- Original window card, 1984
- Written by: Alan Ayckbourn
- Original language: English
- Subject: An amateur operatic society mirrors The Beggar's Opera
- Genre: Comedy

Premiere
- Date premiered: 2 May 1984
- Place premiered: Stephen Joseph Theatre (Westwood site) Scarborough, England
- Official website

= A Chorus of Disapproval (play) =

1984 play by Alan Ayckbourn

A Chorus of Disapproval is a 1984 play written by English playwright Alan Ayckbourn.

==Synopsis==
The story follows a young widower, Guy Jones, as he joins an amateur operatic society that is putting on The Beggar's Opera. He rapidly progresses through the ranks to become the male lead, while simultaneously conducting liaisons with several of the female cast.
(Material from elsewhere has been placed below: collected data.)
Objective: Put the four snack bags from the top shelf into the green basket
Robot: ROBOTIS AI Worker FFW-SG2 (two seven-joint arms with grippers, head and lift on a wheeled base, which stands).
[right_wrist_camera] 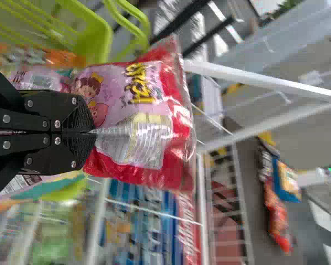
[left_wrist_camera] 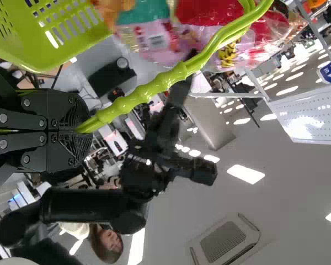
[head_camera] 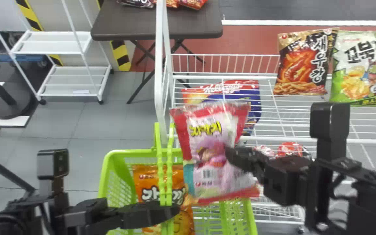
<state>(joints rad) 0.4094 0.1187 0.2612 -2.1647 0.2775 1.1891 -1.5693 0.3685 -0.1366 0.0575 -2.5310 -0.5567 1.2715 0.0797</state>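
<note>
My left gripper (head_camera: 171,210) is shut on the handles (head_camera: 165,169) of the green basket (head_camera: 109,176); in the left wrist view the gripper (left_wrist_camera: 87,127) pinches the green handle (left_wrist_camera: 171,80). My right gripper (head_camera: 229,156) holds a pink and red snack bag (head_camera: 207,147) over the basket's right part. In the right wrist view the gripper (right_wrist_camera: 92,132) is closed on this bag (right_wrist_camera: 127,99). An orange snack bag (head_camera: 147,179) lies inside the basket. On the top shelf (head_camera: 240,76), at the right, stand a brown bag (head_camera: 302,62) and a green bag (head_camera: 357,71).
The white wire rack (head_camera: 159,65) has its upright just behind the basket. Beneath the top wires are a red and blue package (head_camera: 253,94) and red packs (head_camera: 290,149). A brown table (head_camera: 126,23) with more bags is farther back, beside a white cart (head_camera: 73,80).
</note>
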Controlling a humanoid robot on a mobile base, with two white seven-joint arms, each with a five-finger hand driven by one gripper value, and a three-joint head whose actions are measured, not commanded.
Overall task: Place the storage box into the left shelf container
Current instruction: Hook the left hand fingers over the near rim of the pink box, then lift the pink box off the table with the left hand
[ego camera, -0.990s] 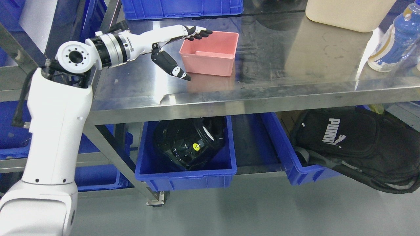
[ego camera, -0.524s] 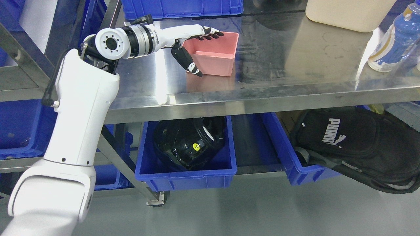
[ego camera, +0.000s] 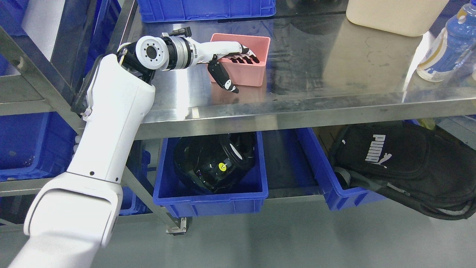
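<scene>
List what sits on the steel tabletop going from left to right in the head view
left hand reaching into the pink storage box → cream container → blue bottle at the right edge.

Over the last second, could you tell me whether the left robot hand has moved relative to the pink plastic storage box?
Yes. The left robot hand moved rightward; its fingers now dip inside the pink plastic storage box.

Pink storage box [ego camera: 248,69], white-and-black robot hand [ego camera: 227,61], blue bin [ego camera: 208,195], black backpack [ego camera: 409,167] with white logo.
</scene>
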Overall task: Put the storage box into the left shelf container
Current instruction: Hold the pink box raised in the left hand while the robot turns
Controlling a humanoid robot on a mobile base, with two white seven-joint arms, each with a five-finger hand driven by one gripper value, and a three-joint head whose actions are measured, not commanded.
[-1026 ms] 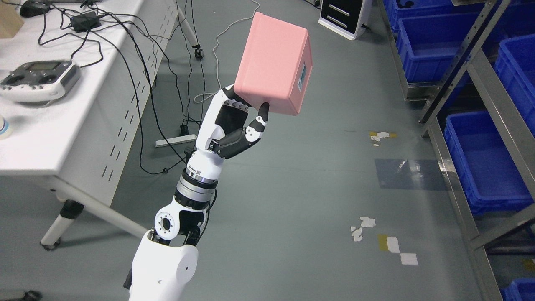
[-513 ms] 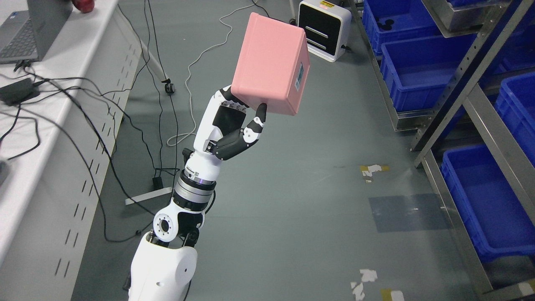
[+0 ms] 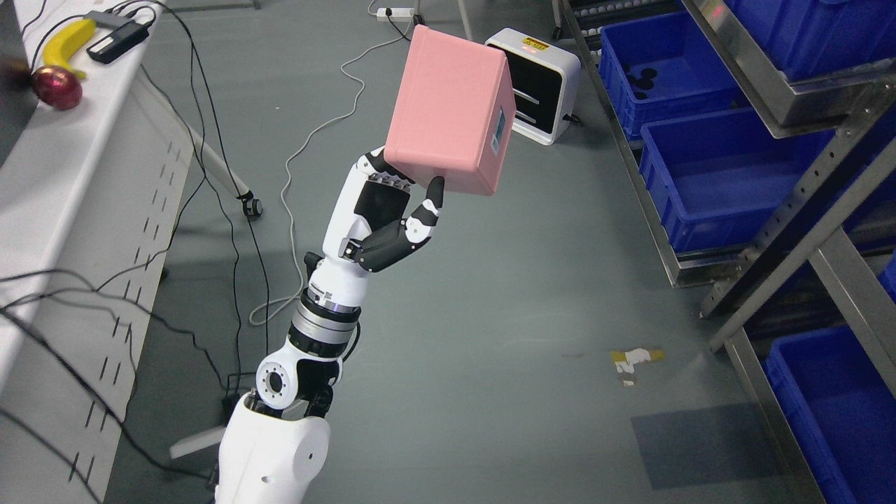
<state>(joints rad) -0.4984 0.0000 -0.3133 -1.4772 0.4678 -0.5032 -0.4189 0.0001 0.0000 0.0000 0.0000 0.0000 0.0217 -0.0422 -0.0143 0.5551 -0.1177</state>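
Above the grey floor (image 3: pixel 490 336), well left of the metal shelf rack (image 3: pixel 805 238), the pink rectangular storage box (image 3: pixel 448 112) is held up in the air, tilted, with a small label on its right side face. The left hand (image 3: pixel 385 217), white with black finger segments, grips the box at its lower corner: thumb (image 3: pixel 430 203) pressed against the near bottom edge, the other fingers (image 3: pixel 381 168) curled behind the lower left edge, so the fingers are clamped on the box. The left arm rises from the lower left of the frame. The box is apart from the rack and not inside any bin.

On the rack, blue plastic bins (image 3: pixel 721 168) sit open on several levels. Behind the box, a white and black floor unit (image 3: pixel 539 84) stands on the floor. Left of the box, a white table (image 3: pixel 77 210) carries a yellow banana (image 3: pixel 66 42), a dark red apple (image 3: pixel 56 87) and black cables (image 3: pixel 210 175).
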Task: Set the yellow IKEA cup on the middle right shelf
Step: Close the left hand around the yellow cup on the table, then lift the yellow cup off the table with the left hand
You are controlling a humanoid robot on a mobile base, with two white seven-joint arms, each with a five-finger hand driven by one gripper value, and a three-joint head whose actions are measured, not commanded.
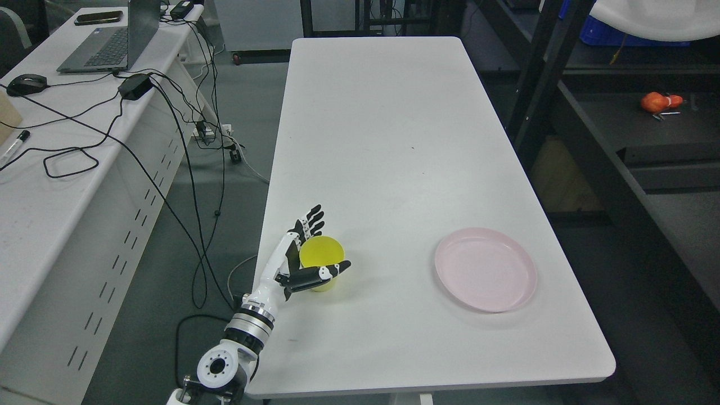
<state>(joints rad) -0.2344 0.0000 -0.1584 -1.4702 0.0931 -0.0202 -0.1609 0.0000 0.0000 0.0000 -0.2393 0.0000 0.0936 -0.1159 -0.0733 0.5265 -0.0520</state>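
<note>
Head view: left hand [301, 260] cups the yellow cup [322, 270] on the white table [394, 140], fingers open, not clamped.

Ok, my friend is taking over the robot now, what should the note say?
Left hand: beside the yellow cup, thumb across its front, fingers behind it; open, not yet closed on it.
Right hand: out of view.
Cup stands upright near the white table's left edge; pink plate to its right.
Done: reach to the cup.
Left: grasp, lift, carry to the dark shelf unit on the right, set it down.
</note>
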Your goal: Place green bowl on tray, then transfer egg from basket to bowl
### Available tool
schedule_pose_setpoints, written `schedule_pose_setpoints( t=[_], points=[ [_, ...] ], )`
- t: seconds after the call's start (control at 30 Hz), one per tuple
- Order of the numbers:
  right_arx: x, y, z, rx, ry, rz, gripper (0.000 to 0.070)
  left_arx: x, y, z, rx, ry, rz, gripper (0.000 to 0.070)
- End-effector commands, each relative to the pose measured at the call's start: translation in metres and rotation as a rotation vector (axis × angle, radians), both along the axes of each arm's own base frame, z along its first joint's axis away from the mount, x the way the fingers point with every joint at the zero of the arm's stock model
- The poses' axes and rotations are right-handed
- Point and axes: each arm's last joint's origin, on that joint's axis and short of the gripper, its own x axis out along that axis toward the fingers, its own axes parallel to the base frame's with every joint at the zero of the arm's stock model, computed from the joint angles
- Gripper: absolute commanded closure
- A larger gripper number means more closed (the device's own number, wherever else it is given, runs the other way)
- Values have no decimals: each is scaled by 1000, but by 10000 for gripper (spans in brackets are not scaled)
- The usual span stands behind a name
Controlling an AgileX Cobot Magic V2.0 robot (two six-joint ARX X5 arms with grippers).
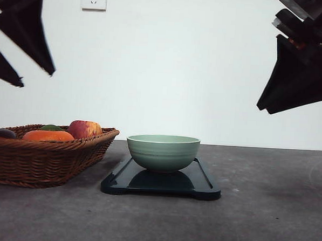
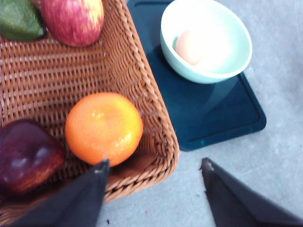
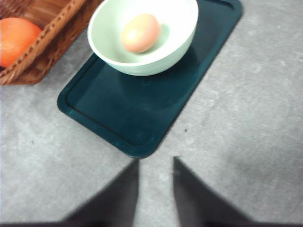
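The green bowl (image 1: 162, 152) stands on the tray (image 1: 206, 185), just beside the basket (image 1: 40, 163), and the egg (image 3: 140, 32) lies inside the bowl, so both steps of the task look done. Both arms hang high above the table. The left gripper (image 2: 154, 165) is wide open and holds nothing. The right gripper (image 3: 156, 163) shows a narrow gap between its fingers, probably almost closed, and it is empty.

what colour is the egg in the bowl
Brownish-orange, a pale peach tone. The egg shows best in the right wrist view, lying inside the green bowl.
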Motion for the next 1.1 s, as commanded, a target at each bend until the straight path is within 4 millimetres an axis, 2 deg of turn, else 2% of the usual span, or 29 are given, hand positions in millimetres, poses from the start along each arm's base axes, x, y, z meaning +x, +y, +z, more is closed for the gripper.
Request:
schedule_pose_setpoints(
  t=[0.0,0.5,0.7,0.87,1.07],
  points=[
    [1,2,1,6,-6,9,693,1,-1,1,-6,-5,-1,700],
    [0,2,1,19,7,30,693,0,-1,1,1,6,-4,700],
    [0,2,1,19,7,30,693,-6,3,7,35,-57,-44,700],
    [0,2,1,19,7,30,693,-13,21,2,33,-141,12,700],
    [0,2,1,19,7,30,693,-35,50,-19,-3,-324,150,700]
  ],
)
Many of the songs from The Beggar's Opera are kept within the play, usually being sung with their own, new context.

==First productions==
Ayckbourn wrote the work for the 1984 summer season at his Stephen Joseph Theatre, Scarborough, where it opened on 2 May. Peter Hall, director of the National Theatre, London, had expressed an interest in the piece and Ayckbourn modified his initial concept to suit an eventual large-scale production; on 1 August 1985 it opened in the National's Olivier auditorium, with Ayckbourn directing, Michael Gambon playing amateur director Dafydd Llewellyn and Bob Peck as newcomer Guy Jones. The female leads were Gemma Craven, Imelda Staunton and Kelly Hunter.